Periodontal disease is an infection of the tissue in your mouth around your teeth. Infection occurs when plaque (a sticky film of bacteria) builds up and hardens on your teeth because of poor brushing and flossing habits. If you don’t brush and floss correctly and regularly, that plaque can harden into tartar, which only a professional cleaning at the dentist’s office can remove.

These types of dental problems are more commonly associated with aging. But the truth is that periodontal disease can start at a very young age, which is why it is important that your child begin their dental care right away and learn how to correctly care for their teeth.

What Age Does Periodontal Disease Begin?

Periodontal disease can affect people of all ages. It’s not just adults who don’t brush or floss their teeth correctly, or kids who eat too much candy that suffer from unhealthy gums. Even toddlers can develop periodontal diseases if they don’t receive regular check-ups from a dentist.

And while it’s true that many young children do not have their permanent teeth, the damage that is caused by periodontal disease can be long lasting and affect their dental health permanently even when it affects baby teeth.

Common Reasons that Children Develop Periodontal Disease

One of the reasons that gum disease is common in children is because children tend to be in a unique position for their teeth to get infections.
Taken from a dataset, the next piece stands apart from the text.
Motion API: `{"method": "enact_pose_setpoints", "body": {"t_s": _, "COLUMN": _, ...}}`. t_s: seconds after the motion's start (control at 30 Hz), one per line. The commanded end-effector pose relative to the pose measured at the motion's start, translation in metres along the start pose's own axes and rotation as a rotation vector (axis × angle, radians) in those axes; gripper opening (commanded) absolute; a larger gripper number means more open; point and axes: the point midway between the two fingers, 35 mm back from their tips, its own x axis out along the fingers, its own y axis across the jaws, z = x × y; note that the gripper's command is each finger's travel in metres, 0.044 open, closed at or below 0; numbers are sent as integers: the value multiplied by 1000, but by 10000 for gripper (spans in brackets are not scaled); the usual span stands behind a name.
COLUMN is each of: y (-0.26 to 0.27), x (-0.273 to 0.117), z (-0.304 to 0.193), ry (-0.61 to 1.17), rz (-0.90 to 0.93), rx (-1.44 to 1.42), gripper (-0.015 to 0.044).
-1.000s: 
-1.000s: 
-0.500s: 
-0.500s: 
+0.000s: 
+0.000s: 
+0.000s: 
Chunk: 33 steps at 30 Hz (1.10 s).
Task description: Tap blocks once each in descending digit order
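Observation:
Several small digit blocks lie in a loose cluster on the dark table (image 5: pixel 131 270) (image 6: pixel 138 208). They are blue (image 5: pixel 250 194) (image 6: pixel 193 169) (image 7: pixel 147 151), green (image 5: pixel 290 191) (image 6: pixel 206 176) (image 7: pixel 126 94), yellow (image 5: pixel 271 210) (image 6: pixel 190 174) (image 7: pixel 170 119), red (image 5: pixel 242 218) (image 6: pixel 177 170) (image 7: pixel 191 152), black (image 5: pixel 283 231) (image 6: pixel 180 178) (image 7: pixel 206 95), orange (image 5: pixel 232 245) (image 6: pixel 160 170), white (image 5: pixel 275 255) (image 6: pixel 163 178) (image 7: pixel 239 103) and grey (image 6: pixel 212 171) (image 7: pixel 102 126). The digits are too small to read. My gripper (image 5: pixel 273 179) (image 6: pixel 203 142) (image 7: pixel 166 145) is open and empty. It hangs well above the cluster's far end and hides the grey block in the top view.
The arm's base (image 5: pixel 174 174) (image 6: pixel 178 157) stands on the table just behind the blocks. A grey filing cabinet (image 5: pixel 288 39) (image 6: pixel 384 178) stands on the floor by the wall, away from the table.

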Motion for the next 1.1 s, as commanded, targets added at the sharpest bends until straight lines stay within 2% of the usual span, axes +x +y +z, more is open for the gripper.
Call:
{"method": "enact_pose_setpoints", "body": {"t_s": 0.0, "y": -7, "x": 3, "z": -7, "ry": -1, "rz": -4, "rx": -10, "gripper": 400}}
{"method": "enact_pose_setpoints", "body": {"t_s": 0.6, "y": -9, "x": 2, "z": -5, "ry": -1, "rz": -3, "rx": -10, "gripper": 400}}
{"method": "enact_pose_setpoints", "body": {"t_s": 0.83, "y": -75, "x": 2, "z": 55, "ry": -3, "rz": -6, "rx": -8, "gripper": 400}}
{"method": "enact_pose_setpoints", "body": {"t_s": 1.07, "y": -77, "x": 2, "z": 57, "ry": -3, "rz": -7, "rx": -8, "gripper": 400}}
For example:

  • Poor Brushing/Flossing Habits – By far the most common reason for an increase in periodontal disease in children is that many have poor brushing and flossing habits at young ages. It is also not that uncommon for young children to skip brushing and flossing altogether when they think their parents aren’t looking. This can create the perfect environment for gum disease.
  • More Sugar and Starches – Children these days also tend to eat more sugary foods than adults. Sugar really does create a great environment for the formation of bacteria, especially when combined with poor brushing habits. Starches, also, like burgers and fries, may contribute to disease.
  • Braces – Children are more likely to have braces, and cleaning teeth with braces can be especially challenging for young people. It requires a lot of work – even more so if you are not yet visiting the dentist regularly.
  • Smoking – Though the rate of youth smoking has thankfully decreased, there are still young smokers out there, and tobacco is a known contributor to gum disease.

These are only some of the many reasons that children of all ages may be at risk for developing this type of dental challenge.

It’s important that children know the best way to clean their teeth and gums so that they can build healthy habits early and continue them easily into adulthood.

How To Brush Your Teeth

A lot of children don’t know how long or with what method to brush their teeth in order to prevent periodontal disease. All you have to remember when it comes to keeping time is the number two; you should be brushing twice a day, for two minutes minimum each time. To make sure you’re cleaning all the areas of your mouth, follow this routine:

  • Outer Surface of Upper Teeth. Make sure to tilt the brush at a 45 degree angle, brush the gum line gently, then sweep downward away from the gum.
  • Outer Surface of Lower Teeth. Use short back-and-forth strokes.
  • Inner Surface of Upper and Lower Teeth. Use the same short back-and-forth strokes as when cleaning the outer surface of the lower teeth.
  • Clean the Chewing Surfaces. This area does a lot of work, so don’t forget to give it a good scrub.
  • Brush Your Tongue. This freshens your breath and removes any harmful bacteria still in your mouth.

Make sure your child is not brushing too hard, for too long, with a toothbrush whose bristles are too stiff. Being overzealous with your toothbrushing can damage the enamel on your teeth. A soft-bristled brush and gentle, consistent brushing is enough to keep your mouth its cleanest.

How to Floss With Braces

It can be especially hard for children who have braces to make sure they’re brushing and flossing the right way. The wires and brackets that braces use to align the teeth make brushing and flossing a more involved process, but not an impossible one. There are more ways than ever now to make sure you keep your teeth and gums healthy while wearing braces:

  • Waxed Floss. You can use a regular piece of waxed floss, which is less likely than unwaxed to catch and fray on the braces, to thread between the braces wires and floss as usual. A floss threader, which is sold near floss in most places, can help you with this.
  • Dental Tape. This is floss that’s thinner and wider than regular floss, like a ribbon. For those with more sensitive gums, this can be a more comfortable option.
  • Water Flosser. An orthodontist can recommend a specific model or brand of water flosser that will best suit the braces wearer’s needs. This tool shoots a thin stream of water between the teeth to clean.
  • Proxy Brush. These are small, pointed, flexible brushes with little bristles on one end. It’s easy to insert these under the braces wire and push between the teeth to scrub them clean. These should be used with floss, not instead of it, because they can’t clean as thoroughly without floss.

Talk to your orthodontist as well about what they recommend depending on the type of braces you have.

Above All Else: See Your Dentist

It is so important that your child sees the dentist as much as possible in their early life. Doing so will both help make sure their mouth is as healthy as possible and reduce your child’s fear of the dental chair. Periodontal disease can occur at any age, so the sooner your child sees the dentist, the better.